Recruiters rely heavily on technology, and so do job applicants. In fact, the very thing that streamlines the online job application process is the same thing that makes it easy to use stolen identities to apply for jobs. One of the newest technologies available to the private sector is identity verification with biometrics.
Biometric recognition technology relies upon the physical characteristics of an individual, such as fingerprints, voiceprint, pattern of the iris of the eye and facial pattern, in identifying an individual, offering positive identification that is difficult to counterfeit. This will also increase traceability of nefarious individuals or stolen identities.
Facial recognition is an automated method to record the spatial geometry of distinguishing features of the face. Different methods of facial recognition among various vendors all focus on measures of key features.

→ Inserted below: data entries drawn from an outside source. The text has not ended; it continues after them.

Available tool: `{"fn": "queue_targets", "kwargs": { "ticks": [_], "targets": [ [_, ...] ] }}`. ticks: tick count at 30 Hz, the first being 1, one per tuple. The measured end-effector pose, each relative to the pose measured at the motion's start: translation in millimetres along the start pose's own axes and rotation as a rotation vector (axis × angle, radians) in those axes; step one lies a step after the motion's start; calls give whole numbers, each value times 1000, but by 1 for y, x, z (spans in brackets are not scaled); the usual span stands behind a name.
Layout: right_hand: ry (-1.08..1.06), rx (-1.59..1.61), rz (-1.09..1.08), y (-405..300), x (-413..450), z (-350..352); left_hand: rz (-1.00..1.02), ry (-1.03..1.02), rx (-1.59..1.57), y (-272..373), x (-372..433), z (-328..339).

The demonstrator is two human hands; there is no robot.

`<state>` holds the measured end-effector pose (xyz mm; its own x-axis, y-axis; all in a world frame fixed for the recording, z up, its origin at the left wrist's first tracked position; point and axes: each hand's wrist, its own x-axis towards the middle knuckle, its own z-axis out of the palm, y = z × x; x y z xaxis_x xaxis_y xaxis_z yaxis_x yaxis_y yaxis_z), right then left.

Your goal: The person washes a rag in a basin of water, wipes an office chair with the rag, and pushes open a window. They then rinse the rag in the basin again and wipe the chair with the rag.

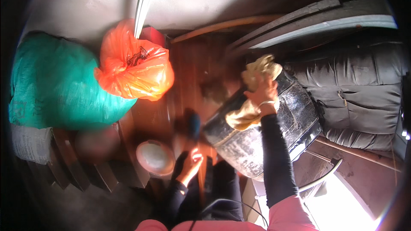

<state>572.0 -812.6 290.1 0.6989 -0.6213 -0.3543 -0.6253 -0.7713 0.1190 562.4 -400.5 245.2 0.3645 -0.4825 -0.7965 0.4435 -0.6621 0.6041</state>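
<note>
My right hand [263, 95] presses on a crumpled yellowish cloth [241, 117], which shows on both sides of the palm. Under the cloth is a worn, box-shaped black object [237, 149] with a scuffed leather-like cover; its exact kind is unclear. My left hand [191, 166] is low in front of my body, left of the black object, its fingers curled and brightly lit. Whether anything is inside them I cannot tell. Just beyond the left hand is a blurred blue item [194, 125].
An orange plastic bag [141, 73] leans by a large green sack [61, 80] at left. A round bowl [155, 158] sits near wooden slats [106, 176]. Grey padded upholstery [356, 96] stands at right, below long boards [324, 29]. A dark cable [224, 200] crosses my lap.
</note>
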Motion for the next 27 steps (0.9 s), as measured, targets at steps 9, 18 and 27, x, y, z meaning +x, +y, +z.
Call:
{"fn": "queue_targets", "kwargs": {
  "ticks": [9,18,27],
  "targets": [
    [-98,497,-316,-156,-126,22,23,36,-43,21,30,-74],
    [203,85,559,166,-107,79,-32,-23,-116,55,43,-67],
    [618,1297,1284,71,-294,192,-72,-19,-48,34,33,-79]
  ]
}}
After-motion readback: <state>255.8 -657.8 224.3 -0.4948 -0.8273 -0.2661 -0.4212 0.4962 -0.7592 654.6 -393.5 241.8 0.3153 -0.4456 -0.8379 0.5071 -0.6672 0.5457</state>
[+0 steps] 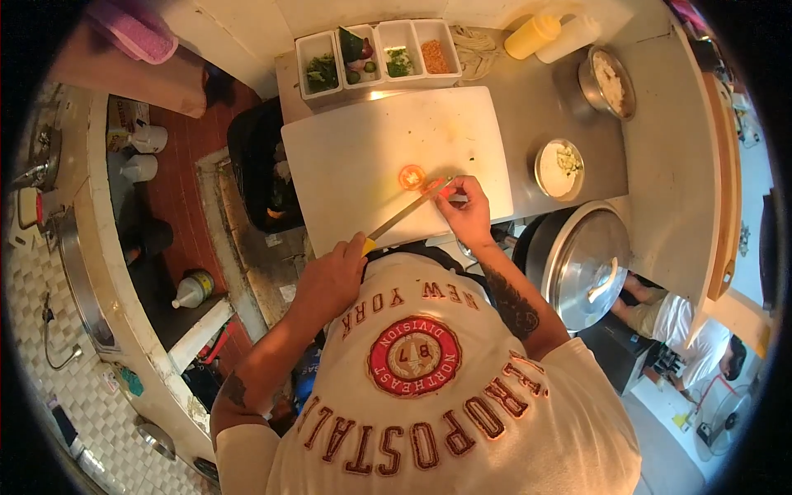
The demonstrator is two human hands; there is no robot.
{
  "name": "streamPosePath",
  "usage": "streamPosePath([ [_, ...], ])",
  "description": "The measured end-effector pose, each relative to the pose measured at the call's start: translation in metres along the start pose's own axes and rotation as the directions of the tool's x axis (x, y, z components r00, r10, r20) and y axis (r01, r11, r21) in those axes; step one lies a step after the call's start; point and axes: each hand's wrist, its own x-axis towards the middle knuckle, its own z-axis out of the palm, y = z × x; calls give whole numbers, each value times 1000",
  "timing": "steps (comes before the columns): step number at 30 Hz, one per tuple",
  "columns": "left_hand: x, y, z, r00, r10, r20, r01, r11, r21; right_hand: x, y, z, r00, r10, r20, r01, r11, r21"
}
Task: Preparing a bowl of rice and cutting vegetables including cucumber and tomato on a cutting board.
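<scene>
My left hand [332, 275] grips the yellow handle of a kitchen knife [405, 211]. Its blade slants up and right across a white cutting board [346, 154]. My right hand [465, 210] pinches a piece of tomato [435, 187] near the blade's tip, with fingers partly covering it. Just left of that piece, a round tomato slice [411, 177] lies flat on the board. Small green scraps are scattered over the board's surface.
Behind the board stand white containers [318, 65] of chopped vegetables, beside yellow [532, 36] and white squeeze bottles [569, 38]. Metal bowls [630, 99] [560, 197] and a lidded pot [585, 266] are right. A black bin [247, 142] is left. Another person [687, 328] is far right.
</scene>
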Motion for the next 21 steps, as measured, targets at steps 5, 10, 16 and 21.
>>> streamPosePath([
  [5,-5,-3,7,999,1,-33,-1,1000,-5,2,-2,3,999,-34,-19,35,999,40],
  [10,-4,-2,7,1000,-20,13,21,999,-44,1,6,3,998,-55,-35,57,996,66],
  [16,34,3,25,1000,13,2,-13,997,-77,-1,5,1,997,-78,-25,78,997,25],
  [21,79,17,40,998,50,-49,-57,984,-167,0,5,5,993,-115,-1,115,993,26],
])
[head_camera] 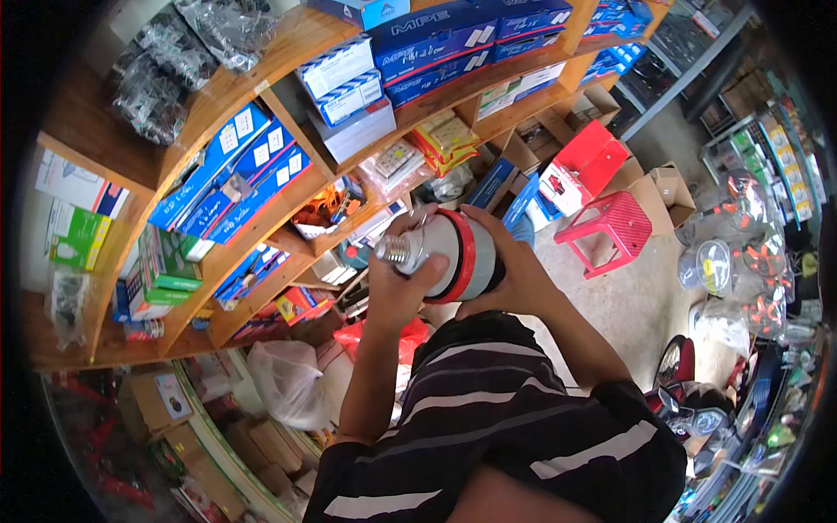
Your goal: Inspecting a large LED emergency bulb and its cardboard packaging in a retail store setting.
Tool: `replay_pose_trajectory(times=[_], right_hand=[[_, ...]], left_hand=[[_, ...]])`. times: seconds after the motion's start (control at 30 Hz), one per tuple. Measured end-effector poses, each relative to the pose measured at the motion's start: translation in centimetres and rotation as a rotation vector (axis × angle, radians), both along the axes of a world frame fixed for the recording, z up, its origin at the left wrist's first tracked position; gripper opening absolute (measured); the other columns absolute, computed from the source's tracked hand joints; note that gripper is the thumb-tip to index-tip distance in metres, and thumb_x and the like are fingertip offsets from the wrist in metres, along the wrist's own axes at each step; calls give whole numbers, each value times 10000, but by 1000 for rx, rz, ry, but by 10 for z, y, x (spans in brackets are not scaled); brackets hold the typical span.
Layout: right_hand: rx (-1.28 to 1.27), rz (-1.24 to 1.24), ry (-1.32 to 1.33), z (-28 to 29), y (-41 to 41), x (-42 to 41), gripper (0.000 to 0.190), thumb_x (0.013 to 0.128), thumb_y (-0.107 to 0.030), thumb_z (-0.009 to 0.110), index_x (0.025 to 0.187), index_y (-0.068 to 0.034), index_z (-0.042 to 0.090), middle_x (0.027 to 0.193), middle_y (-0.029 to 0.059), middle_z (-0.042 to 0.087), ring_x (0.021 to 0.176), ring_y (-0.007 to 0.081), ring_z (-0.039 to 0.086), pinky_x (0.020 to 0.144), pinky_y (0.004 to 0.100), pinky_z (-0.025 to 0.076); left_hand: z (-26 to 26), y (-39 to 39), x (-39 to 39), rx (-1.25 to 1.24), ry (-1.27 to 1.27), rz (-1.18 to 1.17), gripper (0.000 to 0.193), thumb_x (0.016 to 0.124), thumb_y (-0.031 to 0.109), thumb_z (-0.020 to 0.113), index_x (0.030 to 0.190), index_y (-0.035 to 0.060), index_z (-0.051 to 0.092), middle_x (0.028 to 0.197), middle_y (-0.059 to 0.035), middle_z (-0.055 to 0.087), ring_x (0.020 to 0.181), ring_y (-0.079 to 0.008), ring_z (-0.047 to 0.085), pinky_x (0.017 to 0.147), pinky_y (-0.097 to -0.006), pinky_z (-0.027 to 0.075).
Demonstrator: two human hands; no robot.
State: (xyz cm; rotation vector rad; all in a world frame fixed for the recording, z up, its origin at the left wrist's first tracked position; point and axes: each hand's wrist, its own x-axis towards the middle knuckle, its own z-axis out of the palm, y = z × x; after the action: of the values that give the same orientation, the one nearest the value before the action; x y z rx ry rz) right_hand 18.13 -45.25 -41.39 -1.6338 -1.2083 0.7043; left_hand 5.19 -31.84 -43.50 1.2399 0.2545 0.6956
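A large light bulb (pixel 451 256) with a metal screw base, a grey-white body and a red and black band lies tilted between my two hands, its screw base pointing left. My left hand (pixel 404 281) grips the narrower end near the base, with the thumb across the body. Around the wide end on the right is my right hand (pixel 513 268), its fingers spread over the far side and below. The palms and part of the wide end are hidden.
Wooden shelves (pixel 288 216) with blue cartons (pixel 435 49) stand ahead and left. A red plastic stool (pixel 608 229) and an open red box (pixel 585 167) stand on the floor at right, near cardboard boxes (pixel 672 189). A white plastic bag (pixel 288 382) sits at lower left.
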Motion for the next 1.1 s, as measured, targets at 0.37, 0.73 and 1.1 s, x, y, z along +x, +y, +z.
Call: replay_pose_trajectory(times=[0.37, 0.73, 1.1], right_hand=[[284, -32, 191, -27, -68, 53, 1003, 463, -269, 898, 1289, -40, 378, 1261, 143, 479, 1139, 243, 511, 917, 378, 446], [260, -64, 218, -32, -109, 83, 1017, 442, -321, 897, 1277, -42, 388, 1251, 163, 470, 1114, 258, 533, 898, 377, 462], [272, -184, 55, -27, -102, 74, 1035, 439, -419, 887, 1281, -55, 408, 1178, 174, 540, 1032, 302, 586, 853, 375, 482]], left_hand=[[4, -83, 66, 198, -67, 239, 270, 810, 170, 639, 968, -32, 555, 1083, -232, 612, 1115, -299, 539, 995, -437, 370], [8, -119, 98, 76, -67, 273, 264, 832, 196, 603, 947, -28, 526, 1062, -261, 611, 1012, -288, 595, 948, -417, 419], [15, -105, 100, 54, -81, 233, 217, 842, 165, 545, 972, -7, 514, 1062, -269, 599, 989, -312, 590, 901, -423, 455]])
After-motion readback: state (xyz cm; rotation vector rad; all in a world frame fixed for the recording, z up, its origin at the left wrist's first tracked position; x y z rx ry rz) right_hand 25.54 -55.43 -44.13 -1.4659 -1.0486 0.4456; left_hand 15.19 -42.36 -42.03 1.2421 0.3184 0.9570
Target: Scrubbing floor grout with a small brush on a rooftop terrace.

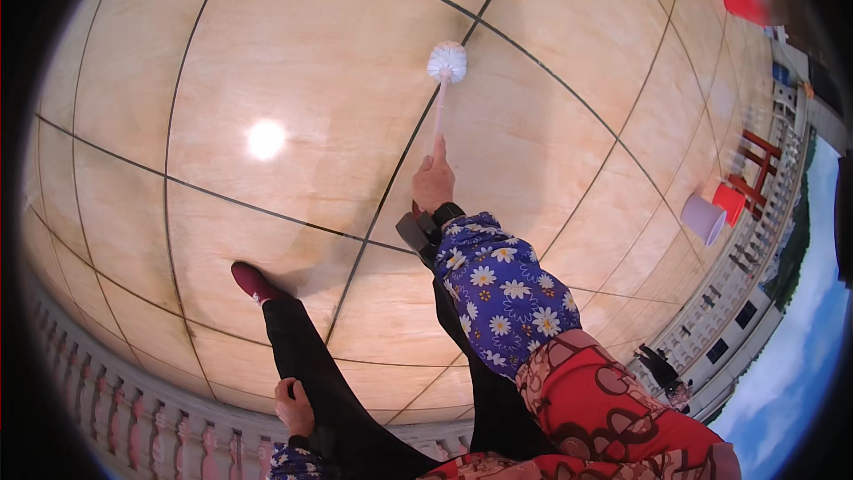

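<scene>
My right hand (434, 179) grips the pale handle of a toilet brush (440, 105), with the index finger stretched along it. The round, white-bristled brush head (447, 61) is at a dark joint between beige floor tiles (300, 80), just short of where two joints cross. I cannot tell how hard it touches the floor. Down by my left thigh, my left hand (294, 405) hangs with its fingers curled, and nothing shows in it. Both forearms wear daisy-patterned blue sleeves (506, 287).
My dark red shoe (256, 282) stands on the tiles at left. A stone balustrade (126, 413) runs behind me. At right stand a pale bucket (702, 219), a red bucket (729, 204) and a red frame (756, 170). A person in dark clothes (656, 365) is farther off.
</scene>
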Demonstrator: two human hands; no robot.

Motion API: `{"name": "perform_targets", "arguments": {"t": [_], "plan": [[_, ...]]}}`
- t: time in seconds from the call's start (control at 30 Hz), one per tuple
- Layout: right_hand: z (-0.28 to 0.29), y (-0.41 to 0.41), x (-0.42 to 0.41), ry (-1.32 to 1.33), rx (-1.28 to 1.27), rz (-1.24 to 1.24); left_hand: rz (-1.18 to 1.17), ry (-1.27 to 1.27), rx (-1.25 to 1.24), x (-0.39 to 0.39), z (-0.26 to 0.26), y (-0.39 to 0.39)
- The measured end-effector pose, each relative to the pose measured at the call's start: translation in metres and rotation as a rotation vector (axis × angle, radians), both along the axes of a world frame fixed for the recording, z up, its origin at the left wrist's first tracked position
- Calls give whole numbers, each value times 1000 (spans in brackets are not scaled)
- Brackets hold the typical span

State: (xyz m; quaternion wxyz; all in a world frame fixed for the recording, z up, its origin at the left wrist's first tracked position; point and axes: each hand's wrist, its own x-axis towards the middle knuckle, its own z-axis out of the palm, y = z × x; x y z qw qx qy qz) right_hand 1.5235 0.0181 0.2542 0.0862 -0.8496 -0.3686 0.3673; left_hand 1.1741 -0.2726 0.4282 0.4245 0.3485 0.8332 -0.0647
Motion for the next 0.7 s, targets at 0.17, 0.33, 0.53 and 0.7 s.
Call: {"name": "perform_targets", "arguments": {"t": [0.17, 0.33, 0.53, 0.7], "plan": [[27, 25, 99, -34, -55, 238, -28, 10, 36, 40, 59, 64], [66, 6, 180, -189, -255, 437, 93, -254, 181, 88, 100, 153], [39, 156, 168, -277, -251, 703, 72, -415, 308, 139, 57, 211], [47, 240, 110, -342, -203, 918, 201, -519, 306, 136, 45, 261]]}}
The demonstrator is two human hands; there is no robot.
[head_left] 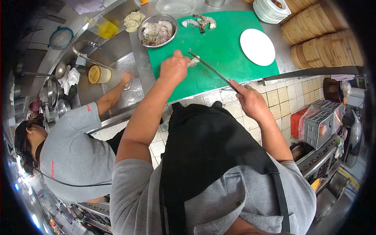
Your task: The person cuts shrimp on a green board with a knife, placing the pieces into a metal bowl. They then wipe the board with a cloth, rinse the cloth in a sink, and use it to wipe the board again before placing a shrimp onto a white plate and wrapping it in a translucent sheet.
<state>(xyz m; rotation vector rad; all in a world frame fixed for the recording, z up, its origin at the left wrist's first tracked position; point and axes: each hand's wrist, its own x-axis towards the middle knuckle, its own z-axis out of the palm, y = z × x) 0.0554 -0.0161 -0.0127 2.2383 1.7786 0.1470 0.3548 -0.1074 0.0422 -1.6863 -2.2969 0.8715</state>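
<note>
Squarely over a steel surface (282, 47) in a working kitchen, a person in a grey shirt and black apron cuts seafood on a green cutting board (231, 35); stacked bamboo steamers (321, 39) stand at the surface's right end, and a sink (113, 62) lies to the left, where a co-worker (74, 152) in grey reaches one hand (126, 77) into the basin; a metal bowl (158, 30) of peeled pieces touches the board's far left corner, a bare white plate (257, 47) rests on its right side, and a few whole shrimps (199, 22) lie at its far edge; the left hand (174, 68) has its grip pinched on a peeled shrimp (194, 61), pinning it to the board near the middle; the right hand (250, 102) has its grip clenched round the handle of a long knife (213, 70), whose tip meets the shrimp just beside the left fingers; by the look of it the step in hand is slitting or slicing this one shrimp; the next move would call for a short, controlled draw of the blade away from the holding fingers, with the slippery piece held flat so it cannot roll.
</note>
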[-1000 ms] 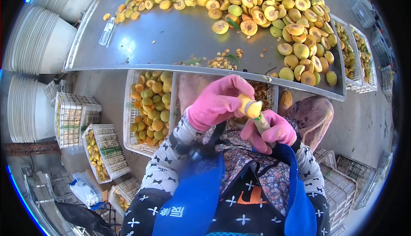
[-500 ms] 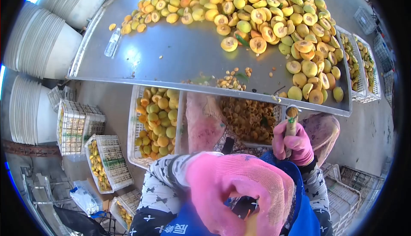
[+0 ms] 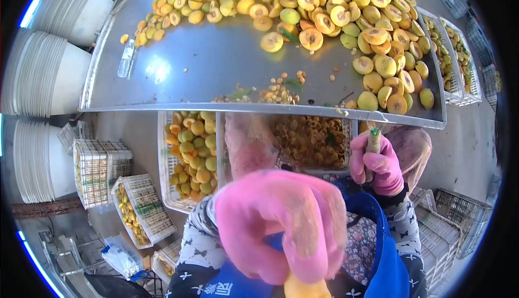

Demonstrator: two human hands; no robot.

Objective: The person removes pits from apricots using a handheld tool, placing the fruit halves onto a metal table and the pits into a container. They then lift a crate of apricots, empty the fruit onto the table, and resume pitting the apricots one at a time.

The advantages to facial recognition include the use of commonly available technologies, such as phone cameras, no contact required, and it’s easy for humans to verify results. It’s also recordable, as the characteristics of an individual cannot be collected without their consent.
Many companies offer some sort of identity authentication for the hiring process, but biometrics is still new to the private sector. Companies like Cisive have gotten ahead of the game and offer the Human Resource industry’s first identity authentication solution, IDVerityTM is a state-of-the-art technology that forensically authenticates a candidate’s identity by validating the authenticity of their government issued ID and compares it to a candidates’ self-photograph taken on their mobile device.
The solution combines artificial intelligence (AI) technology including ID verification that authenticates the ID and identity verification using biometric facial recognition, liveness detection and live verification experts, to provide a complete solution to verify the real-world identity of a candidate. The balance of AI and human review is a critical component to keeping employers globally compliant.
All employers need to guard against insider threats, especially those perpetrated by persons using a fraudulent identity.